Now working in the profession, Lopez-Kaley is nearly speechless when asked about how the program prepared her for a career in music therapy.
“Oh wow, I felt so prepared when I left The Woods,” she says. “I am very biased on my opinion but I felt so supported by the faculty in all different realms. I felt supported in my clinical and professional growth, in the growth of my music skills and I was personally supported. While I was learning these new skills, I felt so supported and so prepared to go into an internship and then go to work as a music therapist.”
Cathleen Flynn, who will graduate with a bachelor of science in music therapy degree in August of 2014, also feels that support.
Flynn, a native of South Dakota, says her time at The Woods has changed every aspect of her life.
”I improved as a musician and learned clinical techniques,” Flynn explains. “But I also became more emotionally aware and a better communicator which enriches every part of my life.”
That sentiment is something both Boyle and Richardson also echo while speaking about the program.

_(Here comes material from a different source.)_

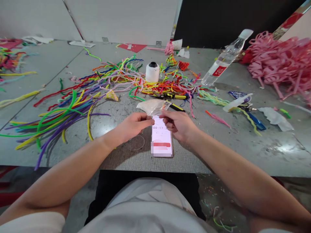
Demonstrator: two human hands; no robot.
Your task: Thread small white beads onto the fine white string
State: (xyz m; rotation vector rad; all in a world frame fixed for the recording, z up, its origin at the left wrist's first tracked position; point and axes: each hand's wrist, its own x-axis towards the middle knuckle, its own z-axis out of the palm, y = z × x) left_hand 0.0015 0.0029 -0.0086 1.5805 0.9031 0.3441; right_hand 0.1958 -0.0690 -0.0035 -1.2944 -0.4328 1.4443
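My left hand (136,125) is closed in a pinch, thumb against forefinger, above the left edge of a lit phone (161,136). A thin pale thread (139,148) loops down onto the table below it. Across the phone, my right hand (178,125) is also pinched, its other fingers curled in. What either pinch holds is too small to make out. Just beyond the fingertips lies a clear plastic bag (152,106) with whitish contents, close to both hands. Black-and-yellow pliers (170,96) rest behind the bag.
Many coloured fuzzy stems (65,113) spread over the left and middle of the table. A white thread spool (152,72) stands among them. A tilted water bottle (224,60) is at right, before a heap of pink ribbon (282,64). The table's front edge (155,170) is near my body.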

Boyle says that while The Woods and the Music Therapy degree program may be small compared to others in the country; it’s made a large impact over the last 30 years.
“The undergraduate program has a very strong reputation in music therapy and while we are small, we are mighty,” Boyle says proudly. “Our students are leaders on campus and they receive competitive scholarships, internships, and eventually jobs or graduate school… They truly are outstanding examples of excellence, professionalism, initiative, and the desire to serve and make positive changes in our world!”